Medicare officials thought they had finally figured out how to do their part to fix the troubling problem of opioids being overprescribed to the old and disabled: In 2016, a staggering 1 in 3 of 43.6 million beneficiaries of the federal health insurance program had been prescribed the painkillers. 

Medicare, they decided, would now refuse to pay for long-term, high-dose prescriptions. Some medical experts have praised the regulation as a check on addiction. 

But the proposal has also drawn a broad and clamorous blowback from many people who would be directly affected by it, including patients with chronic pain, primary care doctors and experts in pain management and addiction medicine. 

Critics say the rule would inject the government into the doctor-patient relationship and could throw patients who lost access to the drugs into withdrawal or even provoke them to buy dangerous street drugs.
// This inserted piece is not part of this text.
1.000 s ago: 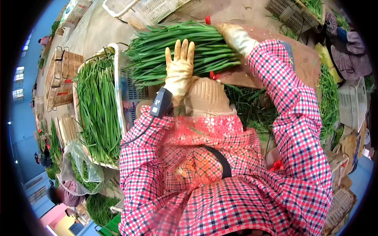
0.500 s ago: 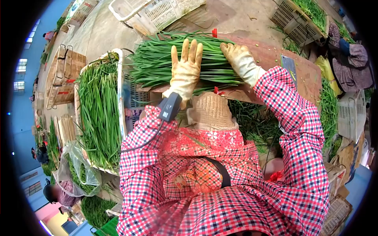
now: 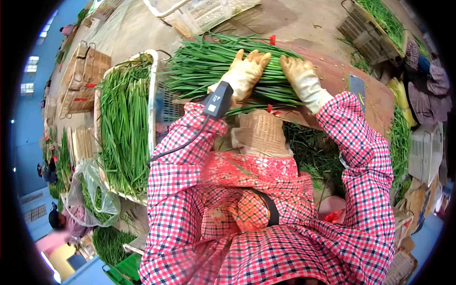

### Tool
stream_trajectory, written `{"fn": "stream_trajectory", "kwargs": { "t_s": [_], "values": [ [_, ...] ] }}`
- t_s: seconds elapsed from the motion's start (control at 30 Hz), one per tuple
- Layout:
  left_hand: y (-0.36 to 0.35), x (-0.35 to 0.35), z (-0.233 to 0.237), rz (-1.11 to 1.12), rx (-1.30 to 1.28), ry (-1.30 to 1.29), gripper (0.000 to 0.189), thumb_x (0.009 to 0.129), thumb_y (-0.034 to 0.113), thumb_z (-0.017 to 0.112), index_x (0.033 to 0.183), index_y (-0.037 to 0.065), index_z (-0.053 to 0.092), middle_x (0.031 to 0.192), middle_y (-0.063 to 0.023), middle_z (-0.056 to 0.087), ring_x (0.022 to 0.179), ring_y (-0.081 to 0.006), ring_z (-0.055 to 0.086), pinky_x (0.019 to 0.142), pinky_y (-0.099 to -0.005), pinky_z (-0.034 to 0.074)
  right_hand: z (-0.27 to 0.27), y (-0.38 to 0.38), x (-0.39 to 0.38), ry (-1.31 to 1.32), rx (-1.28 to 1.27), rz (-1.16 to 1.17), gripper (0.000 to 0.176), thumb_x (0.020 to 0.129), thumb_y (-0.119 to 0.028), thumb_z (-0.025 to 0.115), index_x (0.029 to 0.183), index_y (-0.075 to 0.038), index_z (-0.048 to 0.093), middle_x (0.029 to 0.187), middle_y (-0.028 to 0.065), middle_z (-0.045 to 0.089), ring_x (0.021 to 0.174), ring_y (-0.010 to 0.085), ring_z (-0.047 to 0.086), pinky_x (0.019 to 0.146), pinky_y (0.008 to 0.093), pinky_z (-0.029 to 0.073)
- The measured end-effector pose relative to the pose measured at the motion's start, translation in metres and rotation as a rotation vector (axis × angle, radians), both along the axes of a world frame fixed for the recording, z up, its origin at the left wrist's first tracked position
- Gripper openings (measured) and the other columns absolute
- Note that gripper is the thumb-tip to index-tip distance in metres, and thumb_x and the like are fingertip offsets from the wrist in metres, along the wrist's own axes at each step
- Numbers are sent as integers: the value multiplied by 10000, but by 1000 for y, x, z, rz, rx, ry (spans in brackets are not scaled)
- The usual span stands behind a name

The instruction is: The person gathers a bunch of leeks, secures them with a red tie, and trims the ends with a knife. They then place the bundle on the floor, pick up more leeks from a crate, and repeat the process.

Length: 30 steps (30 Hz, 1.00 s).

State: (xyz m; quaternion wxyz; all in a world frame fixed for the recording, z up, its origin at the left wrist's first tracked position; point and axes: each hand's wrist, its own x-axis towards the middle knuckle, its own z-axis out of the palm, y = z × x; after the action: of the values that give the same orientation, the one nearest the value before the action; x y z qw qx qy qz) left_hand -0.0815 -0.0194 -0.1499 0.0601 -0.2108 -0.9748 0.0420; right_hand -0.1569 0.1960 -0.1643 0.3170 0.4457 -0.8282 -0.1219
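Observation:
A thick bundle of long green stalks (image 3: pixel 204 64) lies across a reddish wooden board (image 3: pixel 327 61). My left hand (image 3: pixel 244 76), in a stained cream glove, rests on top of the bundle with its fingers extended toward the stalks' right part. At the right end of the bundle, my right hand (image 3: pixel 304 78), gloved the same way, lies over the stalks with its fingers spread a little. A red tie (image 3: pixel 272 40) shows at the bundle's far edge and another (image 3: pixel 270 108) at its near edge. A small dark device is strapped at my left wrist.
A white crate full of green stalks (image 3: pixel 124 123) stands at the left. A flat grey metal piece (image 3: pixel 356 89) lies on the board's right part. Behind are a pale crate (image 3: pixel 209 16) and a filled crate (image 3: pixel 373 40). People sit at the far right and lower left.
My left hand has moved right along the bundle, closer to my right hand, and has tilted rightward. The whole view has shifted slightly.

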Motion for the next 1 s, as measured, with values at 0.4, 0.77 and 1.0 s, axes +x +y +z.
{"fn": "stream_trajectory", "kwargs": {
  "t_s": [0.4,0.77,1.0],
  "values": [
    [27,8,27,146,-11,-152,832,730,4,628,1491,19,291,1388,-129,489,1293,-285,460,1102,-506,343,127,17,-1,-1053,-400,-283,498,955,-369,597,1355,-79,532,1269,187,621,1156,325,612,953,377,517],
    [59,8,-6,126,158,143,491,906,197,508,1372,81,402,1190,-52,452,864,-209,527,737,-396,456,-25,-42,-69,-1070,-466,-280,690,987,-598,341,1042,-18,711,989,262,688,954,421,661,828,496,504],
    [14,5,-16,6,286,102,654,892,367,511,1470,133,315,1461,-7,252,837,-178,412,671,-337,377,-22,-56,-39,-947,-283,-195,391,1000,-342,427,914,-82,707,816,185,691,745,314,679,627,449,526]
  ]
}}
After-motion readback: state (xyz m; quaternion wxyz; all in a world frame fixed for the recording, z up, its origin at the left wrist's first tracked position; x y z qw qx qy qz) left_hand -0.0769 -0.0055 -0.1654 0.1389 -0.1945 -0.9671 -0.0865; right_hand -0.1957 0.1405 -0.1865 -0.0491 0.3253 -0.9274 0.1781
“The decision to taper opioids should be based on whether the benefits for pain and function outweigh the harm for that patient,” said Dr. Joanna L. Starrels, an opioid researcher and associate professor at Albert Einstein College of Medicine. “That takes a lot of clinical judgment. It’s individualized and nuanced. We can’t codify it with an arbitrary threshold.” 

The rule means Medicare would deny coverage for more than seven days of prescriptions equivalent to 90 milligrams or more of morphine daily, except for patients with cancer or in hospice. The Centers for Medicare and Medicaid Services estimates that about 1.6 million patients currently have prescriptions at or above those levels. The rule would take effect on Jan. 1, 2019. 

Dr. Stefan G. Kertesz, who teaches addiction medicine at the University of Alabama at Birmingham, submitted a letter in opposition, signed by 220 professors in academic medicine, experts in addiction treatment and pain management, and patient advocacy groups. 

“A lot of the opioid dose escalation between 2006 and 2011 was terribly ill advised,” Kertesz said. “But every week I’m trying to mitigate the trauma that results when patients are taken off opioids by clinicians who feel scared. There are superb doctors who taper as part of a consensual process that involves setting up a true care plan. But this isn’t it.”

If the rule takes effect, Mark Zobrosky’s experience could be a harbinger for many patients. Zobrosky, 63, who lives in the North Carolina Piedmont, takes opioids for back pain, which persists despite five surgeries and innumerable alternative treatments. He has an implanted spinal cord stimulator that sandpapers the edge off agony, and has broken four molars from grinding because of pain, he said. He receives Medicare as a result of his disability, including a private plan that pays for his drugs.

To prepare for mandatory reductions, his doctor has tapered down his daily dose. In February, Zobrosky’s pharmacist told him that his insurance would no longer cover oxymorphone. His out-of-pocket cost for a month’s supply jumped to $1,000 from $225, medical records show.

“I can’t afford this for very long and I’m nervous,” he said.